We’ve looked at political collapse in Russia, and then in Germany. There were further reasons why the collapse happened, one of which is now of particular interest, and I don’t think it really has been massively looked at, although there were books on it in 1918, '19, sorry, 2018 and 2019, which is the pandemic that was probably brought over from America and which spread like wildfire, particularly amongst the armies which attacked, in particular the youth, the youthful soldiers who were fit and had been fighting. And it was the massing together of all these people in kitchens and in armies on the Front from infected food, which led to more people dying from the flu than were killed in the War. And there’s no doubt that that is an aspect to be looked at further. So then we also got the US buildup blockade and the political collapse. So what happens on the Southern Front that really is the catalyst for the end of the War. And it is the fact that Bulgaria, which I mentioned earlier, and had a very strange position in the War because the Russians, they’d always been on the Russian side during the collapse of the Balkan-Turkish Empire. But it was because that they had thought that they had been badly treated by the Russians that had led before the war to them becoming allies of Germany. But then when Bulgaria has suffered 266,000 casualties, it now considers that it has been insufficiently rewarded by the Turks. And so they begin to think about getting out of the war.

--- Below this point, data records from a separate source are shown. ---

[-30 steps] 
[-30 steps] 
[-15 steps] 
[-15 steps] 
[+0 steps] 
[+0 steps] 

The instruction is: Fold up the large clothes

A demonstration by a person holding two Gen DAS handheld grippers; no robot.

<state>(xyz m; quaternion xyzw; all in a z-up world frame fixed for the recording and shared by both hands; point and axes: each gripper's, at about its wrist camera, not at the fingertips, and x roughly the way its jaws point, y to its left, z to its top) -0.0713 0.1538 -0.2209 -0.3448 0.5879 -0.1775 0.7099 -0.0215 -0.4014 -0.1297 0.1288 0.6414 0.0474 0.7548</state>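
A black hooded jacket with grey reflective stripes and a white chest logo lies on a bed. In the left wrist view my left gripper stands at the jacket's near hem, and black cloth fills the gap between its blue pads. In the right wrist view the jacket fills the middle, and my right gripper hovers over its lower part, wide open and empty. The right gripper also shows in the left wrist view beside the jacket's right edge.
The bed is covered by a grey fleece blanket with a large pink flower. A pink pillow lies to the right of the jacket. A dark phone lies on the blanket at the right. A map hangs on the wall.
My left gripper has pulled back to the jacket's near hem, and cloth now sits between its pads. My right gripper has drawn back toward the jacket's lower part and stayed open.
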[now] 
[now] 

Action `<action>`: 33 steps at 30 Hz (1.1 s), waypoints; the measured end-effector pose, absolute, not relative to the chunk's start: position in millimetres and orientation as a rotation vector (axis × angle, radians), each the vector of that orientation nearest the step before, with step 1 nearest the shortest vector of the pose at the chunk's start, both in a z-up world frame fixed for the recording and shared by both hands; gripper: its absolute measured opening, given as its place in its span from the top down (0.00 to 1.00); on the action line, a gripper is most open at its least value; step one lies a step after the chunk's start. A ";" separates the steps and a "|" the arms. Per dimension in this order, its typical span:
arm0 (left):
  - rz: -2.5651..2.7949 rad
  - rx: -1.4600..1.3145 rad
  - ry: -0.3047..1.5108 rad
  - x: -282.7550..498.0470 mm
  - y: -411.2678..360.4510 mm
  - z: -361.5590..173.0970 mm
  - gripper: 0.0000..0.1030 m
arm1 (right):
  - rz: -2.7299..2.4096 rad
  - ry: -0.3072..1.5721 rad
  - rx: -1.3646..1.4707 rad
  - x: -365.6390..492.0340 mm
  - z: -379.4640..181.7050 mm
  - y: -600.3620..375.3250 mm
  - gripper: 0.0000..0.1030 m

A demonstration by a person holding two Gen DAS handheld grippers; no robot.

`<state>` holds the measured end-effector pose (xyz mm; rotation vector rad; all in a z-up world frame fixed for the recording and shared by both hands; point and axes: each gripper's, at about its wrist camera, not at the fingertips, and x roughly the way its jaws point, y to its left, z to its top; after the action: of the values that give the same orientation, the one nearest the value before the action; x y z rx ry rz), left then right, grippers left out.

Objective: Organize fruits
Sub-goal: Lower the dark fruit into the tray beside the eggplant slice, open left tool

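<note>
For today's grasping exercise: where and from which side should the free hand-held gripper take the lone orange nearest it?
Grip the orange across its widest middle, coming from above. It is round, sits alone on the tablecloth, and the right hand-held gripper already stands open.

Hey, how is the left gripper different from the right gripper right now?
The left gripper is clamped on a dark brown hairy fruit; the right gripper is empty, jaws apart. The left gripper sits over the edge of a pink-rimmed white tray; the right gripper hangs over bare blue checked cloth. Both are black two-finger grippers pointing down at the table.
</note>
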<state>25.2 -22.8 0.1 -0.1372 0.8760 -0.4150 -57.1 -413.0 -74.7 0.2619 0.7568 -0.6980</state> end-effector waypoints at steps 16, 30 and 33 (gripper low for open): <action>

The big breakthrough then happens, and again this is a contingent event that suddenly happens, but it has been building up, is that there’s an allied breakout from the Macedonian Front in the middle of September that punches a 50 kilometre hole through the Bulgarian defences and gives the Allies the opportunity of capturing Constantinople and Eastern Thrace, and also capturing the Balkans, and frankly the wider areas of central Europe. This is the trigger point that leads Bulgaria to sue for peace, which they do on the 29th September, 1918, and then pushes the Turks into wanting to sue for peace. It looks to me as if the Turks were really quite keen to speak to the British, 'cause of course Britain was the country that had taken over most of the Arab possessions. So the Allies from Greece, from Macedonia, which is a British-French army. They cut the Berlin-Constantinople rail link in October. And at that point, which is early October, the impact, the emotional as it were, the psychological impact upon the German army to this collapse on the Southern Front that actually makes 'em decide that they’ve got to get out, and they try to get the political opposition in to bring peace between Germany and the Allies. So this is just a quick slide just to explain how it is that it was the Salonika Front or the Greek front that starts the rot in its final form. If anyone here can come to Britain, a good place to visit is a place called Sandton in Surrey near the Thames, where a very famous artist called Stanley Spencer, who was in the Greek expeditionary force.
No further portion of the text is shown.